Takeaway: Are 4 inexperienced users more reliable than 3 experienced users? A high rep doesn't ensure you are smarter, but it makes you the safer option.
I went to SuperUser to see what suggestions can be found for different Malware-removal Applications. Question #19217 was right on target, and sported five answers, with a total of 9 up-votes.
All of the answers were provided by low-rep users, and that leads me to recognize that the up-votes may be a similar case. Just as answers aren't always equal, neither should up-votes be. The top answer currently has 4 up-votes, and the second most popular answer currently has 3 up-votes. The people who voted in the 3, may be more reputable than those who voted in the 4. Am I communicating this clearly?
I'm not asking that we be told who voted for a particular question, but I am asking that we be told what type of reputation they had. If the 4 votes come from 4 users with less than 300 rep, and the 3 votes came from two users with 300 rep and 1 with 10k rep, the 3 votes should appear stronger by the standards of the system.
Right now I'm worried about accepting the top-voted solution simply because I fear the up-votes may be from people with similar rep to those providing the answers - that doesn't make them wrong, only less-reliable by the standards of the stackexchange engine.
Can we see the sum of rep for the votes? (Data in parenthesis would not be visible)
4 Votes (Ted • 72 | Bill • 183 | Carl • 423 | J • 100) = Power of 778 3 Votes (Bob • 19,123 | TJ • 283 | Mike • 8,923) = Power of 28,329
So in this case, you wouldn't see who voted, only that their rep-sum was 778 and 28k.
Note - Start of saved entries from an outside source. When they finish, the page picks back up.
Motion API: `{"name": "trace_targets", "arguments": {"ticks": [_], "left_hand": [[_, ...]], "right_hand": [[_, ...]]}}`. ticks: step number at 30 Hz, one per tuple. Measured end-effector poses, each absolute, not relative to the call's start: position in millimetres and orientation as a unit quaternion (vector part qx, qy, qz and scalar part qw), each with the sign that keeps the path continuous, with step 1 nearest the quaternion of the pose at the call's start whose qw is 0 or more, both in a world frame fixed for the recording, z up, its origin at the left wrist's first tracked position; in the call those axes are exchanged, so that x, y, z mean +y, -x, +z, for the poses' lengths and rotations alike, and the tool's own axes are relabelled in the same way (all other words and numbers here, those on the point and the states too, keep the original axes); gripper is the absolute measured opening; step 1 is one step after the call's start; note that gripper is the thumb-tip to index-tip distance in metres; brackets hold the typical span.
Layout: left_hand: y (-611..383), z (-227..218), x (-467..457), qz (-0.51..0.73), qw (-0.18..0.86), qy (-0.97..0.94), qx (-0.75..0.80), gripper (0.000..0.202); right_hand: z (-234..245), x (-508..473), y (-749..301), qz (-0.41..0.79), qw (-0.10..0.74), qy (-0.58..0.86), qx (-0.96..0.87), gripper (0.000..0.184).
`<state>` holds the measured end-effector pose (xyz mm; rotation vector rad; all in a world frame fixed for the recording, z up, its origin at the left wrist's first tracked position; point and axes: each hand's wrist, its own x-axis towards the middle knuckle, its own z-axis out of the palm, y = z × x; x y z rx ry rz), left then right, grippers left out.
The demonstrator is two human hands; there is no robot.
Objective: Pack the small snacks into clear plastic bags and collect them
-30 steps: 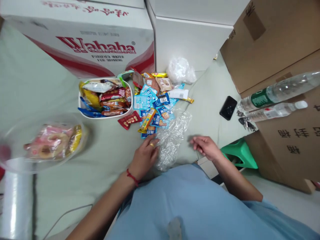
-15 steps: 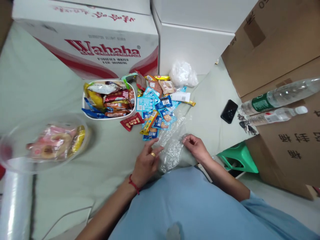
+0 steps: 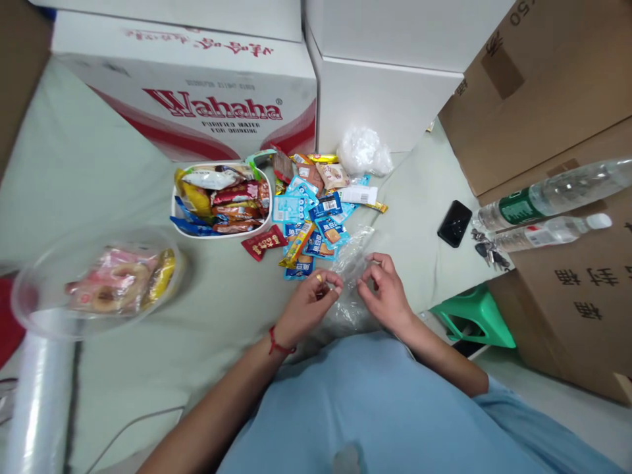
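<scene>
A crumpled clear plastic bag (image 3: 354, 247) lies on the table at its front edge, between my two hands. My left hand (image 3: 310, 299), with a ring and a red bracelet, has its fingers and thumb closed on the bag's left side. From the right, my right hand (image 3: 386, 289) pinches the bag with thumb and curled fingers. Just beyond the hands is a pile of small snack packets (image 3: 320, 237), blue, yellow and brown. A dark red packet (image 3: 264, 242) lies to its left. The white tub (image 3: 222, 236) beside it is full of wrapped snacks.
A round clear container (image 3: 29, 299) with packaged snacks stands at left, near a plastic film roll (image 3: 42, 401). White cartons (image 3: 212, 85) line the back, by a balled-up plastic bag (image 3: 363, 150). At right are a black phone (image 3: 454, 224), keys (image 3: 491, 253), plastic bottles (image 3: 548, 234) and brown boxes (image 3: 567, 316).
My left hand has moved right and closed its fingers on the bag, coming near my right hand. The right hand has shifted slightly, its fingers more curled. The view has shifted a little.
</scene>
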<state>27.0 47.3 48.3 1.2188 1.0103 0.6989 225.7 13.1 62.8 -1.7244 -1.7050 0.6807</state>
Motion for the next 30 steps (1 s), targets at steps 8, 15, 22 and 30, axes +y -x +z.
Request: {"name": "trace_targets", "arguments": {"ticks": [8, 15, 22, 30], "left_hand": [[-64, 52, 57, 0.362, 0.656, -0.414, 0.517, 0.033], [-76, 49, 61, 0.38, 0.693, -0.339, 0.511, 0.04], [-75, 48, 68, 0.371, 0.707, -0.319, 0.511, 0.039], [-68, 39, 63, 0.371, 0.737, -0.288, 0.486, 0.047]], "right_hand": [[76, 16, -209, 0.167, 0.181, 0.645, -0.724, 0.009], [69, 15, -210, 0.138, 0.154, 0.638, -0.742, 0.025], [69, 14, -207, 0.138, 0.133, 0.627, -0.755, 0.035], [72, 14, -220, 0.303, 0.252, 0.6, -0.696, 0.008]]}}
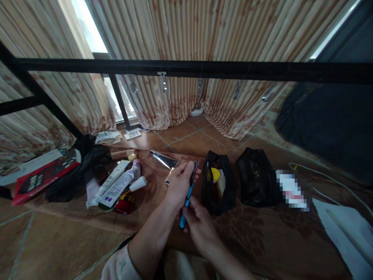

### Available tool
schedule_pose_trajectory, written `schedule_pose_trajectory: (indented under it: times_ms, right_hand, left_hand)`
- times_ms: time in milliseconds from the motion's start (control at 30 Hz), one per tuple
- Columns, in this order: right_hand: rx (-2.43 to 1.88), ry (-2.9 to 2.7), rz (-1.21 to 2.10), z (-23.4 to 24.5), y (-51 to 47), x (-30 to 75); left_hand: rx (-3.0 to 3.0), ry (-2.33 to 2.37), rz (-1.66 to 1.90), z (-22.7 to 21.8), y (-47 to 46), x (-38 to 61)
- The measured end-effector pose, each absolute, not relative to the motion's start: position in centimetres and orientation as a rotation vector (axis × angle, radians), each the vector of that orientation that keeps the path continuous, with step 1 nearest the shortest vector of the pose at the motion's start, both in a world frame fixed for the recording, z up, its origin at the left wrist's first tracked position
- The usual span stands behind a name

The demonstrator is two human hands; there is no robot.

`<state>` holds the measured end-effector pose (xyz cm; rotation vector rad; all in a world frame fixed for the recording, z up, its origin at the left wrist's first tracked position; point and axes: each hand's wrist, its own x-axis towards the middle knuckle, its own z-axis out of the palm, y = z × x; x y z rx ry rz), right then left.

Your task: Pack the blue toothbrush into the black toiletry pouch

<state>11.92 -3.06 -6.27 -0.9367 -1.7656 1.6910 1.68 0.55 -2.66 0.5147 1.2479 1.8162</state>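
Both my hands hold a blue and black toothbrush (189, 191), tilted with its dark head end up. My left hand (181, 182) is closed round the upper part near the head. Lower down, the fingers of my right hand (200, 221) grip the blue handle. Just beyond my left hand, a silver tube with a dark end (164, 159) lies on the brown cloth (157, 194). To the right of my hands stands an open black bag (230, 186) with a yellow round lid (215, 175) and a pale item inside.
Several tubes and bottles lie left, among them a white tube (115, 179), a clear bottle (121, 188) and a red jar with a gold lid (125, 204). A red packet (46, 177) rests farther left. Rightward are another black bag (256, 179) and white paper (344, 229). A black rail (186, 68) crosses ahead.
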Motion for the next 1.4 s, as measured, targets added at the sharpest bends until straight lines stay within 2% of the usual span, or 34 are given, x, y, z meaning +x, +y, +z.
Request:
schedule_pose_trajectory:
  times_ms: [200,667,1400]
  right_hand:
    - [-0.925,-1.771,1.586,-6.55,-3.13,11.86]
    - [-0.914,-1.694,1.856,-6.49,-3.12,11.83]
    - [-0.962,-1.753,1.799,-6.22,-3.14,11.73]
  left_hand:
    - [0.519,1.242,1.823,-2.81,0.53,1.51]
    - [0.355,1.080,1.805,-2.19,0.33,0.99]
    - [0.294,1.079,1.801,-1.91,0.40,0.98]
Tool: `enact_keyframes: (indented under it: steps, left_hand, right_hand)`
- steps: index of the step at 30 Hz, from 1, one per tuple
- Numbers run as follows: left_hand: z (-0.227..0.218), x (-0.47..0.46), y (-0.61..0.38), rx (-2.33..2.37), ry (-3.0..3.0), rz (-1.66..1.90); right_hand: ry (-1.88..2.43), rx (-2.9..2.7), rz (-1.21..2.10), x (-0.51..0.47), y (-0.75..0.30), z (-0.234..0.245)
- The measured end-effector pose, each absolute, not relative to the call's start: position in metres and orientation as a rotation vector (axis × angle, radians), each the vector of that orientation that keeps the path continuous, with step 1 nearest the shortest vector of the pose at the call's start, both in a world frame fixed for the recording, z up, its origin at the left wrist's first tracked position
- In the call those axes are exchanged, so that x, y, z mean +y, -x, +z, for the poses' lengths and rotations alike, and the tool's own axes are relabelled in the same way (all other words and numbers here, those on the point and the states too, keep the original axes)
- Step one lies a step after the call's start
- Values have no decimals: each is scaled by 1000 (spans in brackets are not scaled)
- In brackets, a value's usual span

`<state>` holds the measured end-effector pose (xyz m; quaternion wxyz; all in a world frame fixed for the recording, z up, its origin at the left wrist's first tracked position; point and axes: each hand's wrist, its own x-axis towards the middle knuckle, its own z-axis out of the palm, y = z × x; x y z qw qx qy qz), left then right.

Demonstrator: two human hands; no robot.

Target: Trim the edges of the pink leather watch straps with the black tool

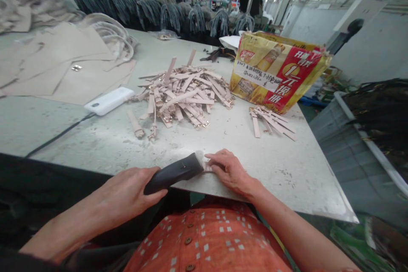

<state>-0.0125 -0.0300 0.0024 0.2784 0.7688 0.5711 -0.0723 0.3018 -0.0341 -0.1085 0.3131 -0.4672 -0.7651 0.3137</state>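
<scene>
My left hand (134, 189) is wrapped round a black handheld tool (174, 174), thick like a clipper or small torch; its exact kind does not show. The tool's front end, whitish and bright, points right toward my right hand (228, 170). Close to the table's front edge, the bent fingers of that hand press on a small pale strap (208, 166), mostly hidden beneath them. Beyond my hands lies a heap of pale pink-beige straps with gold buckles (188, 93). A smaller bunch of similar straps (272, 121) sits to the right.
A yellow and red cardboard box (274, 72) stands at the table's (306, 170) right side. On the left are a white device with a black cord (110, 100) and flat beige sheets (63, 59). A grey bin (360, 144) with dark items stands right of the table.
</scene>
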Motion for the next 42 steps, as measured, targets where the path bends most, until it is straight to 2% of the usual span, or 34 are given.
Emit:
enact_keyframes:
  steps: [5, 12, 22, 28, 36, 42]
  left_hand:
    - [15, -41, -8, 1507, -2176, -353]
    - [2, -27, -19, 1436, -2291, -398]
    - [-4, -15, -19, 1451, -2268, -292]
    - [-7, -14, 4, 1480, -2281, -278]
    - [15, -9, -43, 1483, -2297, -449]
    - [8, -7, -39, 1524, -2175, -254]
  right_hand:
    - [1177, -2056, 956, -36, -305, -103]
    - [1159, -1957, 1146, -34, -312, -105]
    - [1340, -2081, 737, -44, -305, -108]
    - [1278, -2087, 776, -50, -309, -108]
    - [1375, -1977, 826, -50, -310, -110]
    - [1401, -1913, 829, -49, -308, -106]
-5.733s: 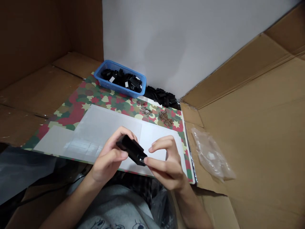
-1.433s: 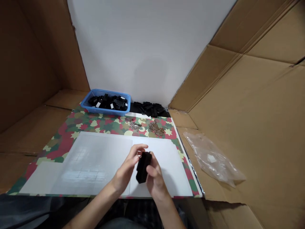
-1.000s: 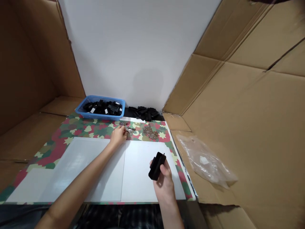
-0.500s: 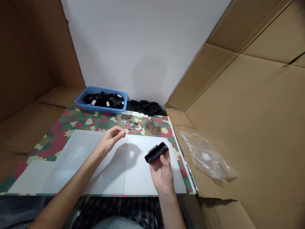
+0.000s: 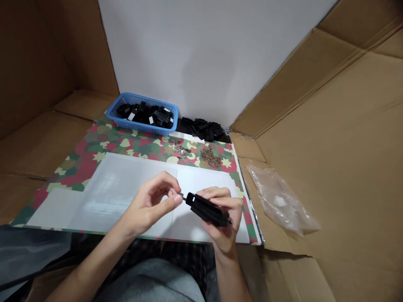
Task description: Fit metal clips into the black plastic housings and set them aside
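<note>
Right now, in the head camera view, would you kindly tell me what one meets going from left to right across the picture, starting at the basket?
Blue plastic basket → silver metal bits → copper-brown metal bits → clear plastic bag

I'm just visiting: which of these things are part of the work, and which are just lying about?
In use: the right hand holding a black plastic block; the left hand pinching a small thin piece at the block's end.

Lying about: a blue basket of black blocks; loose black blocks; a silvery heap; a brownish heap; a clear plastic bag.
</note>
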A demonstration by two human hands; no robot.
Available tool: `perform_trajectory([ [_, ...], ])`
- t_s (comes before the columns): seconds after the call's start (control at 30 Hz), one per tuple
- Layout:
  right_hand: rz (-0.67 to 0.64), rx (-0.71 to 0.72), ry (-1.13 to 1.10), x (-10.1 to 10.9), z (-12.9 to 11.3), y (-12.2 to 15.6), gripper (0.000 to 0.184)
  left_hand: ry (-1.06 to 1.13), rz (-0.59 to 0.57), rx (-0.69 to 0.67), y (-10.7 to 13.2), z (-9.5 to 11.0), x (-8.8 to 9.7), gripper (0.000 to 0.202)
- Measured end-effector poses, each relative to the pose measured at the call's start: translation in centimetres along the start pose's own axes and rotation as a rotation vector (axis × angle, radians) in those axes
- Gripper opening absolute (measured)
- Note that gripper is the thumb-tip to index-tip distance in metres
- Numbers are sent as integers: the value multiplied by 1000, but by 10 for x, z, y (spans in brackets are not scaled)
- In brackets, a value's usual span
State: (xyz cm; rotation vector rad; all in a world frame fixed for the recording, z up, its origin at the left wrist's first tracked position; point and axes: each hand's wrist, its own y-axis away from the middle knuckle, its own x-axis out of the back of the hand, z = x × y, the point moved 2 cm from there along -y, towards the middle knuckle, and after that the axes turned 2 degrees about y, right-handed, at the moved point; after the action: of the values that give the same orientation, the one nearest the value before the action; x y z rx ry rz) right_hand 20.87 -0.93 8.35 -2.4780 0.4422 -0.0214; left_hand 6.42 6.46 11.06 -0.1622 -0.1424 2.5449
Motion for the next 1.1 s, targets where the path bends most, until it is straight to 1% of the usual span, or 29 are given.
perform_trajectory([
  [0.17, -27, 16, 5, -1, -3, 1, 29, -29, -55, -26, -1, -4, -3, 14],
  [0.33, -24, 7, 43, -1, -2, 3, 29, -6, -97, -2, -2, -8, -4, 15],
  [0.4, -7, 3, 22, -3, -1, 3, 26, 91, -130, 53, -3, -12, -6, 19],
  [0.53, 68, -13, -70, -11, 0, 4, 22, 440, -282, 237, -1, -21, -15, 33],
  [0.57, 93, -8, -92, -14, 0, 4, 21, 519, -303, 271, -1, -22, -19, 36],
  [0.63, 142, 13, -108, -18, -3, 3, 19, 626, -303, 315, 0, -24, -25, 38],
  [0.73, 201, 38, -59, -21, -5, 1, 15, 664, -269, 337, 2, -25, -31, 40],
  [0.77, 224, 36, -43, -22, -5, 1, 14, 645, -259, 320, 2, -24, -31, 40],
  [0.83, 265, 12, -44, -22, -4, 2, 15, 534, -259, 217, 3, -22, -29, 43],
  [0.9, 289, -38, -91, -22, 1, 6, 17, 306, -232, 40, 5, -18, -24, 40],
  [0.93, 283, -65, -125, -21, 5, 9, 19, 176, -195, -51, 7, -16, -20, 35],
  [0.97, 261, -91, -160, -19, 9, 11, 20, 55, -150, -129, 9, -13, -17, 29],
  [1.03, 174, -142, -206, -11, 17, 13, 22, -135, -46, -240, 12, -8, -11, 17],
  [1.1, 91, -192, -184, 2, 24, 11, 32, -277, 10, -311, 16, -3, -7, 16],
])
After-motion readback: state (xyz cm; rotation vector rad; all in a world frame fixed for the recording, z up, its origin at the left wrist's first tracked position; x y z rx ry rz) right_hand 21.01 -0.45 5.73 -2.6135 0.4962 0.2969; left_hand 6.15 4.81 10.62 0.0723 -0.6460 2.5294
4 Votes : 778 3 Votes : 28k
I'm not tied to this way of indicating the vote-power, but some method is better than no method.
Another concern is that higher-rep users (having been around longer) participate in voting less-frequently than new-comers do. After all, we're not trying to gain badges, build rep, etc. As a result, it's more likely that a low-rep users will cast a vote than it is a high-rep user. Does that follow logically?
Rebuttal
Reputation (From the SO-FAQ)
Reputation is a (very) rough measurement of how much the Stack Overflow community trusts you. Reputation is never given, it is earned by convincing other Stack Overflow users that you know what you're talking about. (emphasis added)
"Rep has nothing to do with credibility, competence or knowledge!" - John Smithers
I agree. But it does have to do with "how much the SO community trusts you." Granting that, some votes are more trustworthy than others. Because they come from users who have convinced "other SO users that they know what they're talking about."
"The purpose of anonymous voting is that all votes are valued equally, whether they come from Jon Skeet or from some new person." - devinb
That is clearly not the case though. If SO operates by labeling some users more "trusted" than others (which it does), then that would mean some votes are trusted more than others. I would trust Jon Skeet to suggest a good programming book than I would two freshmen. It's irrational to suggest Jon Skeet will offer the best recommendation but that isn't what is being argued here. Only that Jon Skeet is the safer choice given his reputation.
"Just because a person has reputation does not mean they have more technical knowledge." - yshuditelu
I agree, but it does mean they are the safer source than somebody with no rep. That is, according to the SO-system.